La période actuelle que nous traversons, période transitoire
entre la guerre et la paix, pose à la construction automobile de redoutables
problèmes. La pénurie subite d’essence nous a valu la mise en vedette des
carburants de remplacement des provenances les plus diverses. Nous avons, dans
ces colonnes, examiné le gazogène au bois, charbon de bois, etc., la voiture
électrique, la marche à l’acétylène, à l’alcool, au butane, méthane,
ammoniaque, gaz de ville, etc.
Peut-être serait-il utile de faire le point de la question.
Et, pour l’établir en connaissance de cause, il y aura lieu de se placer en
regard de la difficulté actuelle à se procurer de la matière première pour la
construction des appareils d’une part et de la rareté des combustibles d’autre
part.
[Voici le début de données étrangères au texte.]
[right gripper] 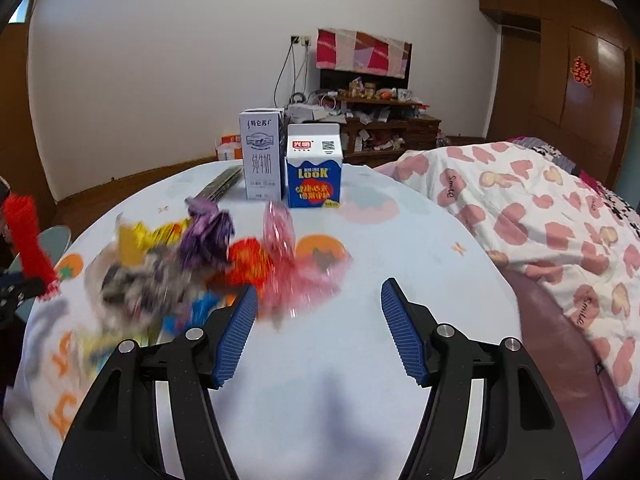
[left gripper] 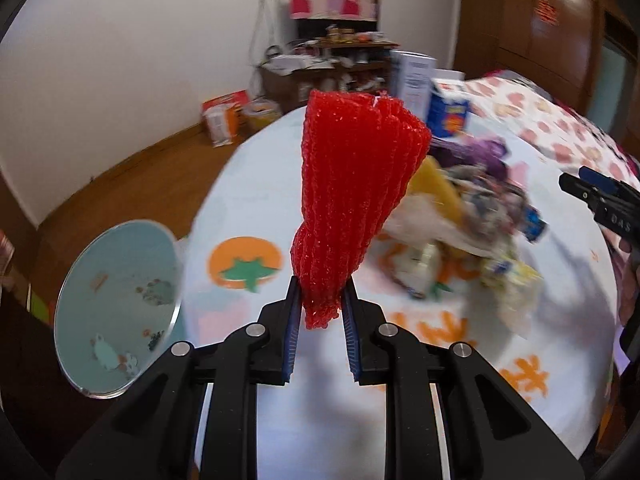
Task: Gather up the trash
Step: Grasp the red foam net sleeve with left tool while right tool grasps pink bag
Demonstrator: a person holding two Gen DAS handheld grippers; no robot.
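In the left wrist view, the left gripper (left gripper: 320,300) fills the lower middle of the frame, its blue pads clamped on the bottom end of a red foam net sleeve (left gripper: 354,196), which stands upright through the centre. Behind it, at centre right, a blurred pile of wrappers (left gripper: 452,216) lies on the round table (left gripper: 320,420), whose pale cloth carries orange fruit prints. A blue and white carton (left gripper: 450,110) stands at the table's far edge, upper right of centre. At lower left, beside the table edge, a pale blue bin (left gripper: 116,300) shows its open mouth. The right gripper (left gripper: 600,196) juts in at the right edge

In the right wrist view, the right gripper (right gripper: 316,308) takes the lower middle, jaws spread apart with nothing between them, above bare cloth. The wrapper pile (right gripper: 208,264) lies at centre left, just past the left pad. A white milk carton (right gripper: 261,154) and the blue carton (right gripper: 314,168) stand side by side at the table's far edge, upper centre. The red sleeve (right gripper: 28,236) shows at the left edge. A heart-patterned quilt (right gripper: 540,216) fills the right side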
C’est pour essayer d’aplanir tous ces obstacles et de mettre un peu
d’ordre dans l’offre et la demande que le ministère de la Production
industrielle est intervenu et a créé les licences de construction.
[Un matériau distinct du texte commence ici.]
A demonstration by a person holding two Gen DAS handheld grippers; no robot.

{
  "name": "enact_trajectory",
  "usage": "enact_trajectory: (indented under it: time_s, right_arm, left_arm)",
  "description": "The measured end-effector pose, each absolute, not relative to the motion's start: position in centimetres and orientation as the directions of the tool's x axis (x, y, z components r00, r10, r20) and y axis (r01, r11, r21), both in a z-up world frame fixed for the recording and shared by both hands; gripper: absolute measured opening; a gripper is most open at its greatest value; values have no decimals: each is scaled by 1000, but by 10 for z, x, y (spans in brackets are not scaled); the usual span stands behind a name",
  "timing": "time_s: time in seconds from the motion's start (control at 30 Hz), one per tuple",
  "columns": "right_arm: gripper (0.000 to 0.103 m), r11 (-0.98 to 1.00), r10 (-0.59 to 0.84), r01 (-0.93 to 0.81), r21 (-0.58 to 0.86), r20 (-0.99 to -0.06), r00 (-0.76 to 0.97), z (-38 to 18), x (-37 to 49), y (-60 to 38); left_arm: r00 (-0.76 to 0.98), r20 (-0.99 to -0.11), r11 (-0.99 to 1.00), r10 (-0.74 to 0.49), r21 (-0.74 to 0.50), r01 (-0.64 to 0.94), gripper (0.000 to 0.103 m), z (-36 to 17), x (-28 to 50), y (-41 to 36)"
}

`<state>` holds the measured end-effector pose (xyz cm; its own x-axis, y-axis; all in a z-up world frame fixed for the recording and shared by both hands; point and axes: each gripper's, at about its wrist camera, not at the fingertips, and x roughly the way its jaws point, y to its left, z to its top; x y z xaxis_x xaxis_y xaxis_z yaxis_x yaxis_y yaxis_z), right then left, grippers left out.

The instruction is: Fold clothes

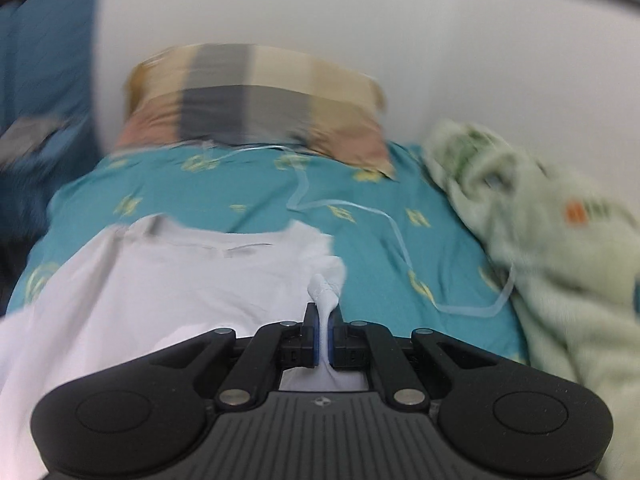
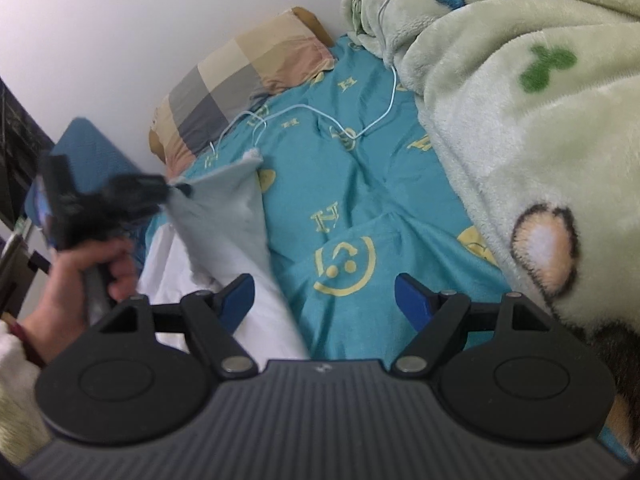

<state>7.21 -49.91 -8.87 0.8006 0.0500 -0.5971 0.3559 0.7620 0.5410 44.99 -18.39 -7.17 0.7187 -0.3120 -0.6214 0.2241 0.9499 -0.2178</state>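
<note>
Pinching a bunched edge of the white garment (image 1: 168, 300) between closed pads, the left gripper (image 1: 325, 338) lifted it off the bed (image 2: 360, 184), presumably for folding; the right gripper (image 2: 325, 300) hovered wide open, empty.

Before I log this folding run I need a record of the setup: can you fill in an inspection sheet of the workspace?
Surface: bed with teal patterned sheet, rumpled.
Job's things: white garment spread on the sheet, one edge lifted.
Clutter: checked pillow at the wall; green fleece blanket heaped alongside.
Grippers: left tool shut on a pinch of the garment; right tool open, holding nothing, over sheet and garment edge.
Cables: thin white cable trailing across the sheet toward the blanket.
Surroundings: white wall; blue chair beside the bed.
</note>
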Motion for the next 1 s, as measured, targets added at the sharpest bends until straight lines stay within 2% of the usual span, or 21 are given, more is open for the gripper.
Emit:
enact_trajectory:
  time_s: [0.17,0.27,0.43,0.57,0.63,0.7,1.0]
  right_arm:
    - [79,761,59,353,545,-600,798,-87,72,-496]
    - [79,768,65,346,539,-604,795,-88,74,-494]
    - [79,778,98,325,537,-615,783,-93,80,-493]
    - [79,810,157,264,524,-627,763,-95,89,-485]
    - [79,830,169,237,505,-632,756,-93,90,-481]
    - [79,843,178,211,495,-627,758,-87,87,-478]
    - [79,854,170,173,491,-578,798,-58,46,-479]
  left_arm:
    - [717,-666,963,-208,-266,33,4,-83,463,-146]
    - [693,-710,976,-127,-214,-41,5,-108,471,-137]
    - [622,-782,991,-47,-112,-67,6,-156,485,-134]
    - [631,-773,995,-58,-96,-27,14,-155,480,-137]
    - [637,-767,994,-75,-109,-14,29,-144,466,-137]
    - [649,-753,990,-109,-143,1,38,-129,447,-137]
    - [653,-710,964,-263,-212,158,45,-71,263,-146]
Il a poussé même plus loin ses investigations puisqu’il a
exigé des constructeurs que ceux-ci présentent des types d’appareils répondant,
au point de vue technique, à certaines conditions de fonctionnement et de
construction stipulées dans un cahier des charges. C’est ce qu’il est convenu
d’appeler l’homologation. Bien mieux, nul ne peut construire lesdits appareils,
ceux-ci étant destinés à la revente, s’il n’est, au préalable, agréé à cet
effet. Précisons cependant que tout usager qui construit lui-même son gazogène,
ou qui le fait construire sous ses directives, est dispensé de l’homologation
et, bien entendu, de l’agrément.
Et, maintenant, un peu d’histoire. C’est en septembre 1940
que les premiers décrets concernant le gazogène parurent. On fut d’accord pour
la mise en chantier d’une première tranche de cinquante mille gazogènes. Il
restait un stock assez important de tôle. Les appareils sortirent en série. On
compta bientôt près de deux cents homologations, pour la zone occupée,
concernant des gazogènes à bois, charbon de bois, houille maigre, semi-coke, coke, etc.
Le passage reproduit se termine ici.